I manufactured the record cards with text which make up six of the thirteen assignment pictures in photoshop – they are not records or sentences, they are pictures of words presented in a way which I hope signifies. They should be read as such.

The brief for this assignment asks for an open narrative (one which does not overly direct the viewer along a specific track to a pre-ordained closure); I have tried to leave space for viewers to work with the words and the pictures, deriving their own meaning as they pass through the sequence of untitled pictures. If the pictures of text are viewed as captions, I hope they act as relays, setting off flurries of association rather than as anchors, keeping the pictures in place as simple illustrations of fact.

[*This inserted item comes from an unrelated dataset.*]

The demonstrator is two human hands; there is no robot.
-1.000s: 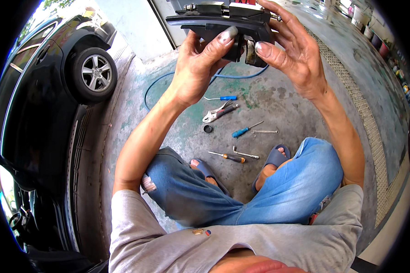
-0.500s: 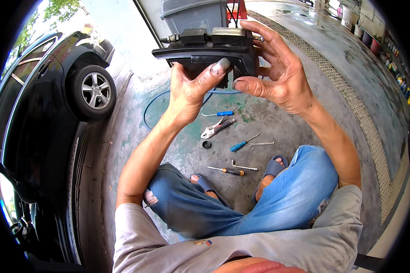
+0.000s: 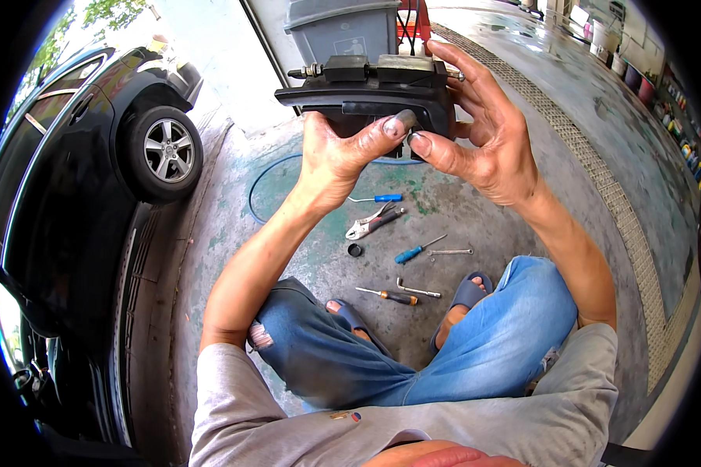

The planning permission sentences all concern the surface appearance of the tower, after cladding has been applied. They seem only to be concerned with the needs of people who do not live in the tower. The refurbishment’s effects will not simply be benign; they shall be positively beneficial. The pictures give the lie to this. In the gulf between words and pictures, between intention and result, I think there exists sufficient space for reflection, for the viewer to draw their own conclusions.

If I wished, I could give my assignment the emotive title, The Road to Hell… 

But I shall not. I believe my intentions are good, but there is no sense in tempting fate.


Proposed Installation Layout. With apologies to Martha Rosler.


Reference:

  • The Royal Borough of Kensington and Chelsea, Planning and Building Control CasePP/12/04097  (Accessed Online – 26/5/18)
  • Hattenstone S (text), Healey A (video), Sinibaldi C (photographs): Living with the tower – life in the shadow of Grenfell Guardian (18/11/17) , London (Accessed Online – 26/5/18)
  • ed. Wells, L (2009) Photography: A Critical Introduction. 4th Edition, Routledge, London.
  • Younge G: The powerful will only see tragedy when it suits them Guardian (11/5/18), London (Accessed Online – 03/06/18)

Other works referred to in passing here are referenced fully in the earlier posts which deal with them in more depth.